Data shown –
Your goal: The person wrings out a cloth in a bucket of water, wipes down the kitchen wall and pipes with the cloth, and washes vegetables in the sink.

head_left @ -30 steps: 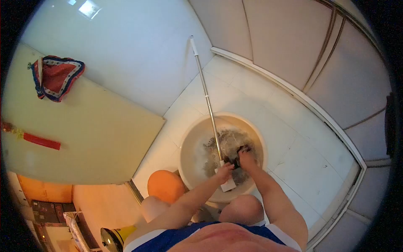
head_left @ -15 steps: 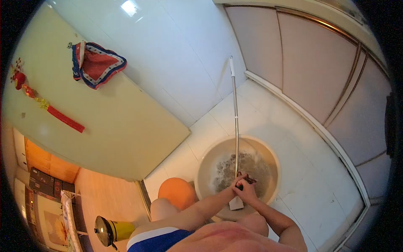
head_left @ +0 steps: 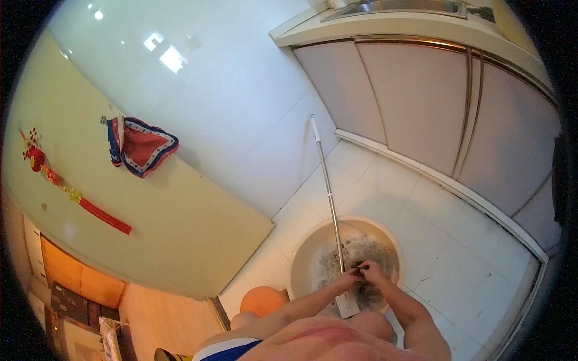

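White floor tiles (head_left: 445, 265) lie around the beige basin (head_left: 306, 271) at lower centre, where I judge washing underway, left hand (head_left: 350, 277) and right hand (head_left: 374, 272) both gripping a dark cloth (head_left: 359, 265), which calls for steady two-handed pressure.

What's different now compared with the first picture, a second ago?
The left hand and right hand have come closer together, with a dark, cloth-like item between them; no clear new grab or release shows. The camera view has tilted up, bringing the metal sink into sight. The tan basin stays on the floor, and the mop still slants up from it.
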A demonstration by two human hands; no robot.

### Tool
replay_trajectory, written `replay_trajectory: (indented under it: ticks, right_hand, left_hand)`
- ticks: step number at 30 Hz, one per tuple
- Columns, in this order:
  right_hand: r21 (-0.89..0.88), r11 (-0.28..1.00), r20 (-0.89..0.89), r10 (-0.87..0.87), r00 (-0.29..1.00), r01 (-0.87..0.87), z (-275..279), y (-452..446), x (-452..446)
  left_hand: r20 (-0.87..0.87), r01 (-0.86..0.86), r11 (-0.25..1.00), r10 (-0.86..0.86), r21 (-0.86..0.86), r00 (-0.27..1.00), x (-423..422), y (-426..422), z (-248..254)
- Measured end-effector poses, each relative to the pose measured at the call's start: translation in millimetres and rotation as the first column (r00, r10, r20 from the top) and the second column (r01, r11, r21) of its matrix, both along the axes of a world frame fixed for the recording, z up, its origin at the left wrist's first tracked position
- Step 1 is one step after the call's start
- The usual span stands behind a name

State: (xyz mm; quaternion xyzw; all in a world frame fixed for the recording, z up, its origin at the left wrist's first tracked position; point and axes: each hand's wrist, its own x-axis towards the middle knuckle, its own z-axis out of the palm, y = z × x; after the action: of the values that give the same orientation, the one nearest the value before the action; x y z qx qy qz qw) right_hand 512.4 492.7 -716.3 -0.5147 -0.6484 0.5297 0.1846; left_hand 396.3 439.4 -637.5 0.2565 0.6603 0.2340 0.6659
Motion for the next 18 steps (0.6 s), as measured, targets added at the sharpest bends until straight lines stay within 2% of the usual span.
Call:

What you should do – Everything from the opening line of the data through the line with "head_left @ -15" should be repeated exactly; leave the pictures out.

Written solution –
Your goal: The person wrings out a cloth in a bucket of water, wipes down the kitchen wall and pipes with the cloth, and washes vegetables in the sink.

head_left @ -30 steps: 
head_left @ -15 steps: 

No additional output is required for this exercise.